These days, it’s difficult to sabotage a political career. Scandals over money, sex, or offensive remarks are easily spun aside by protective aides and friendly media, and in the end, voters don’t seem to care much, either.
But Boris Johnson, the UK’s prime minister during the biggest crisis since World War II, finds himself in several uncomfortable situations that might actually have repercussions.
Much of this is the apparent consequence of a feud between Johnson and Dominic Cummings, who was one of the architects of Brexit and an advisor to Johnson before being sacked last year—he’s now accused of leaking damaging information about his former boss.
Britain’s Electoral Commission, a powerful independent body that regulates political finances and decides how elections should be run, announced on April 28 that it is investigating Johnson over who paid for the furniture in his apartment at 11 Downing Street, next door to the UK’s seat of power. It’s not exactly Watergate, but it could be damaging.

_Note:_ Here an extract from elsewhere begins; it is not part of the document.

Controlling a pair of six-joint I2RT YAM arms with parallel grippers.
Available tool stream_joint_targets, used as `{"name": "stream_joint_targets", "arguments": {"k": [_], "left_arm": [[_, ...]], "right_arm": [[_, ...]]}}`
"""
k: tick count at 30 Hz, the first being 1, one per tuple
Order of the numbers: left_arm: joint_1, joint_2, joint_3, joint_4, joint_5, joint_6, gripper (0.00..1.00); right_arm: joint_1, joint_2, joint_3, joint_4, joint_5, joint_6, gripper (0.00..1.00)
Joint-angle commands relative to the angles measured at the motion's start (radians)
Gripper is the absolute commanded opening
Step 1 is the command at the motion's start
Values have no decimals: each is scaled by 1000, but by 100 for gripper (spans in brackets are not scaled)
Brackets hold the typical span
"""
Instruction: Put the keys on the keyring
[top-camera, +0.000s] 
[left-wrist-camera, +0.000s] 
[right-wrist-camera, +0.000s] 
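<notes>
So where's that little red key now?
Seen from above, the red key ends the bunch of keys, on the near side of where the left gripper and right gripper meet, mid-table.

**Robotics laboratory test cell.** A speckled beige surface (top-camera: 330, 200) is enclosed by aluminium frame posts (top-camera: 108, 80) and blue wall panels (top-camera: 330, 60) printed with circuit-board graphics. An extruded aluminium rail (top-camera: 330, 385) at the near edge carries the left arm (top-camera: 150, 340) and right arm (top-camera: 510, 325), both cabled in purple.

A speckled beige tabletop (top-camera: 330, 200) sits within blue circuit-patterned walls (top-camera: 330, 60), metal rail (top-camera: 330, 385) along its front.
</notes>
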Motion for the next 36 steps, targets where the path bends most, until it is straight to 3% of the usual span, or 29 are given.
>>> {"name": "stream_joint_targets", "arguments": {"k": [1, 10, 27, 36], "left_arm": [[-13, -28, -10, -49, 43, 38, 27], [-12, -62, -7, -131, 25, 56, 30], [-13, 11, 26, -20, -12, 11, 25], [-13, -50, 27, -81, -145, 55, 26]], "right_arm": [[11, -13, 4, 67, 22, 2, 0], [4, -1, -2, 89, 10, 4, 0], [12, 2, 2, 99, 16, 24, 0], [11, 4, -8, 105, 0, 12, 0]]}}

On his blog, Cummings alleged that Johnson had a “possibly illegal” plan for political donors to pay for renovations, over and above the £30,000 ($42,000) all prime ministers get for home improvements. All donations must be accounted for, and comply with strict rules. Today, the prime minister claimed he’d “personally…covered the costs.”
But his worst crime, for some voters at least, may be that he and his partner reportedly disparaged the decor left by his predecessor, Theresa May. The furniture was from John Lewis, the British middle class’s favorite department store, and neither cheap nor poor quality.
The UK was slow, and the government reluctant, to impose a second national lockdown in October 2020. Multiple sources reported this week that Johnson said he’d rather see “bodies pile high in their thousands” than restrict the country again. He denied saying it.
The official UK Covid-19 death toll stands at nearly 130,000.
Johnson led the UK out of Europe, building up a huge amount of political capital with Brexit voters. He also stridently opposed plans for a European Super League, the universally criticized soccer tournament that was over before it began last week.
But it later emerged that he had met Ed Woodward, the executive vice chairman of one of the rebel teams, Manchester United, in a corridor at 10 Downing Street, days before the league was announced. This raised questions about how much the prime minister knew before the explosive plans were revealed, and whether he’d actually supported it before the backlash became apparent.
At the start of the pandemic, the prime minister needed to secure ventilators for the UK. It’s no surprise that he went to James Dyson, of vacuum cleaner fame, a Brexit ally and one of Britain’s best-known innovators.
The problem was that Dyson wanted to make sure his workers were not liable for additional taxes for coming to the UK, and texted Johnson directly to ask him what could be done “in support of this national emergency.” The response from Johnson? “I will fix it.”
To avoid possible corruption, there are rules that govern lobbying, and also the way that such requests ought to be communicated. Most people can’t just text the prime minister, even if there’s no material gain, as in this case. It never looks good when leaders make secret promises to billionaires. And in the end, the UK didn’t even need Dyson ventilators.